The stories we tell about the reality around us are not all the same. Some live in hope for a better, more complete sharing of our resources in ways that are kind to the earth and at the same time compassionate toward those who lack advantage and privilege. Other see reality as a competition for resources that will never quite reach as far as they need to, and which must be defended and fought for, and sacrifices made to protect those closest and most important to us. One narrative sees value in difference and diversity; the other sees challenge and loss in the breakdown of tradition and a unifying myth of identity.

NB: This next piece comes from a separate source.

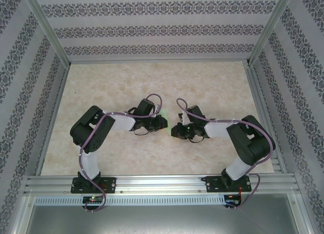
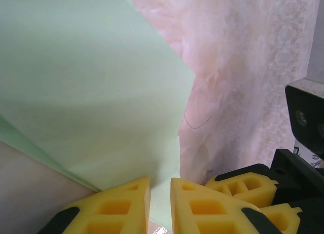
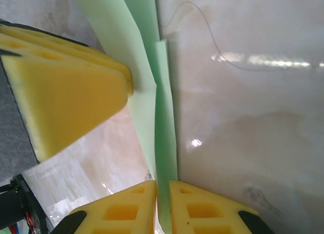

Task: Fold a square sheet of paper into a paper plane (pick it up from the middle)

Harassed and helpless, like sheep without a shepherd, Jesus’ listeners looked for certainty and direction and hope and liberation from his message. So do we. Where do we go from here? What comes next? For our church, for our nation—even for our neighborhoods and our families? How can we hear the voice of Jesus right now?
I believe our faith compels us to engage with one another in ways that are kind but honest, and that ask us to account for the choices we make in our lives and with our resources. How we live on this fragile earth; how we interact with each other across differences and govern ourselves collectively; how we regard the needs of others as needs of our own—all these questions are moral questions. They are God questions. They are church questions. And they are questions we must ask ourselves.
I believe that God is using us, using our church, our congregations and we ourselves to be messengers of hope in our time. I believe Jesus’ compassion lives in and among us as Jesus himself is present in our worship, in our teaching, and in our hearts. And Jesus still calms and consoles us and gives us strength for what we have to do—which is to look around us for the signs of the harvest he calls us to reap. For we are the ones Jesus calls, the laborers needed for the harvest.
We are the ones called by Jesus for this hour and this place, to be signs of God’s love in our world. We are the ones who claim a story of love and sacrifice and redemption and forgiveness that needs so badly to be heard right now. We tell of a God who, in the midst of our anxiety and uncertainty, breaks into our self-made narratives and provides a new one.
And listening to Jesus suddenly we realize that the scarcity we think we see around us is actually within us—keeping us holding tight to that which we should be sharing generously. Suddenly, as with new eyes, Jesus helps us see that those neighbors different from us who seem to challenge our ways of being with alternate, unfamiliar ones are not threats but gifts, waiting to open us up to new angles on human experience.
Here’s the surprise: that harvest out there Jesus is speaking of is not prospective members—the mythical “young families” whom we may lure in to our churches by baiting the trap with good VBS or peppy music or polo shirts instead of vestments—in fact, the harvest before us is not an external one at all. The harvest that is so plentiful is our own capacity to change, to be able to see the world around us not as a field to be plowed or a struggle to be won, but as a gift to us to teach us new things all the time; to open us up to practice the compassion Jesus shows us; to see others not as objects but as friends.
This is the labor to which Jesus calls us: to love our neighbors as ourselves. This is the harvest God offers: to be transformed by that neighbor-love into people of true compassion, able to feel one another’s pain and joy, and growing together—across differences—into the God who loves us all, and shows us that in Jesus. Amen.